息もつかせぬフリーフォール

うさぎ強盗というかわいらしいネーミングから、ふわふわしたままごとミステリーをイメージしていたが、実際は全く対極に位置する、命を掛けた闘いの物語だった。


次々と提示される証言から始まる、魅力的なキャラクターたちのドタバタ騒ぎは、スクラップされたワンシーンをフラッシュカードのように鮮やかに切り替え展開させていく。

伊坂幸太郎好きな人なら恐らくプロローグだけでこの作品の虜になれるだろう(申し訳ないが、私は少し長く感じたので最初は半分飛ばした、というのも、この先絶対に面白くなるぞ、という確信を持ったため早く先を読みたかったのだ)。
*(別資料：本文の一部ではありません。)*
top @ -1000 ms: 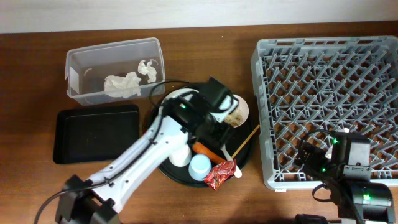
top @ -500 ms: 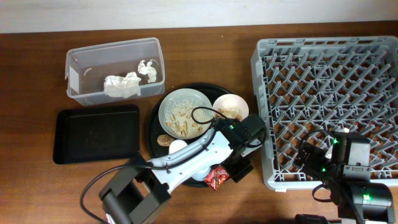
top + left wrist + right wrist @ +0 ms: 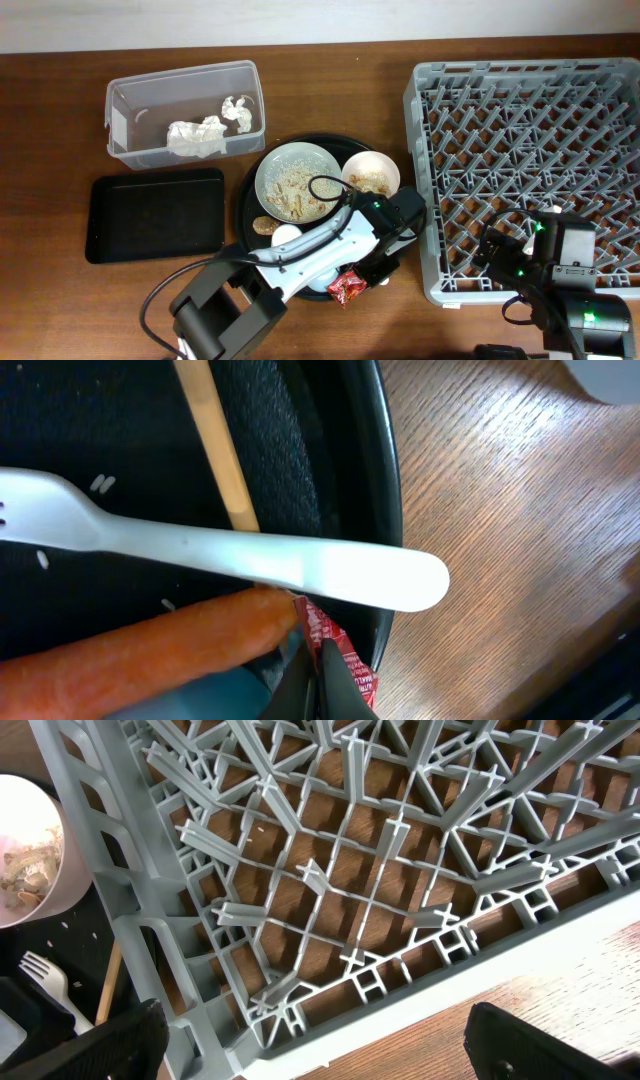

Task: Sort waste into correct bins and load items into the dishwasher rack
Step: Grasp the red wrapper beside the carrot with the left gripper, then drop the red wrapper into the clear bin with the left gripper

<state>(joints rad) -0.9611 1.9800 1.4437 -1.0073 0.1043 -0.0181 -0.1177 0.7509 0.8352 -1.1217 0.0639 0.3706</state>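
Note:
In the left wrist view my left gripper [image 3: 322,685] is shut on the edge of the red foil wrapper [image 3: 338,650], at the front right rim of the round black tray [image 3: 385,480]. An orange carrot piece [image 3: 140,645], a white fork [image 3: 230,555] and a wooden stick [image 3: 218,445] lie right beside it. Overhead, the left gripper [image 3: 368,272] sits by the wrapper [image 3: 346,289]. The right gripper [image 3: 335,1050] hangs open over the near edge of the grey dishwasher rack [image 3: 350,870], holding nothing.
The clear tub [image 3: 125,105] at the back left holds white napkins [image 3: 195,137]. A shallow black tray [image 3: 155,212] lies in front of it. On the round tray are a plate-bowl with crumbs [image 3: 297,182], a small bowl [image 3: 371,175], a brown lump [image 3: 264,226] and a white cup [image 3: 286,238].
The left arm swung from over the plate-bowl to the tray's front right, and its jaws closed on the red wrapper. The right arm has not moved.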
ウィットに富んだ会話、ウェブ小説であることとハードボイルドさを最大限に融和させた簡潔かつ適切な描写、なにより銃とナイフと電脳と火薬がぶつかり合うアクションのド派手さがめまぐるしく読み手を翻弄する。
また、恐らく読者視点として用意されている篠原の内面描写のえぐり方も面白い。


最初はこの派手さ、豊富な知識をこれでもかと敷き詰めた文章のきらびやかさに我を忘れて読み進めていたのだが、途中で少しずつ気づき始めてしまったことがある。この物語はミステリーとしてどこへ転がって行きたいのかが見えないということと、中盤辺りにおいてチョイスされる言葉の詰めの甘さ、そこから綻んで見える遊園地の舞台裏である。例えば、JR京都駅、と書くべきところを一貫して京都駅とのみ書いているため、新幹線なのか近鉄なのか地下鉄なのかわからず特定するまで数ページを要しその間頭に具体的なシーンを描けなくなる、ということが大小あれど散見された。また、ド派手な殺人、誘拐まがいが起きているにもかかわらず、それを観測する一般市民の存在が見当たらない、あるいは非常に薄いことが、遊園地からリアリティを奪ってしまっている。この作者はあえて描写を省いているのか、そうでないのかはわからないのだが、もっと小道具や舞台のひとつひとつにこだわって書いていただければ、さらにエスプリ溢れるかっこ良くスタイリッシュな作品となるだろうと感じた。

と、注文を述べたが、第二話まで読んでいただければ、この先に待ち受けるトリックと推理の展開がいかに巨大で鮮やかなものか、期待に胸が踊るであろう。作者から読者への挑戦状がまるで絶品のアントレ、もしくはフォーアシュパイゼのように供される。
時々挟まる人情ドラマを箸休めに、難解なパズルと映画のようになめらかなアクションシーンの息もつかせぬフルコースを堪能させていただいた。

フリーフォール、とタイトルにつけたが、ラストは心地良く謎がひっくりかえり、これほどに火薬臭く血生臭い世界からは想像できなかったほど仁義あるあたたかで爽やかなものが待ち受けていた。私は、篠原(他の人物の結末も非常に素敵なのだが)が辿り着く場所がなんともかっこ良く強かで好きである。

もしまた長編を書かれることがあれば、是非とも読ませていただきたいと思った。